SWOT Reveals Fine-Scale Balanced Motions Driving Near-Surface Currents and Dispersion in the Antarctic Circumpolar Current

Abstract

The Antarctic Circumpolar Current (ACC) is a hotspot for the generation of small-scale motions that have a key role in cross-frontal exchanges. We present the first analysis of surface currents in the ACC derived from high-resolution sea surface height (SSH) fields provided by the new Surface Water and Ocean Topography (SWOT) satellite. To mitigate the impact of noise and unbalanced SSH, we introduce a two-dimensional fitting kernel method for deriving geostrophic and cyclogeostrophic velocities at different lengthscales. These velocity estimates are evaluated against the low-pass filtered component ($>$1 day) of trajectories from 21 surface drifters that passed through the ACC meander. The SSH is found to be balanced and appropriate for inferring surface velocities at scales as small as 10 km, with an 18 km length scale identified as a trade-off between suppressing residual unbalanced waves and preserving finer-scale balanced signals in SWOT denoised SSH. At this scale, the geostrophic approximation becomes inaccurate, and higher-order terms in the momentum balance contribute up to 20% of the observed drifter velocities.
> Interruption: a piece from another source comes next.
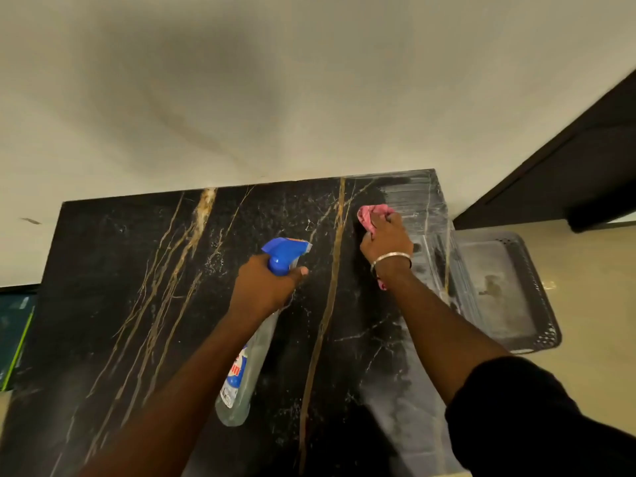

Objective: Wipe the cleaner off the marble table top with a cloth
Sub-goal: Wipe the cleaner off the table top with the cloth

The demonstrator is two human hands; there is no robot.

Finally, distance-averaged pair statistics calculated from drifter pairs and virtual particles reveal that SWOT accurately captures dispersion properties over the 10–200 km range, providing observational evidence of the dominant role of balanced motions in particle dispersion within this range. By capturing balanced dynamics with unprecedented accuracy, SWOT SSH offers new opportunities to understand the impact of small scales on tracer exchange in the ACC and the Southern Ocean more broadly.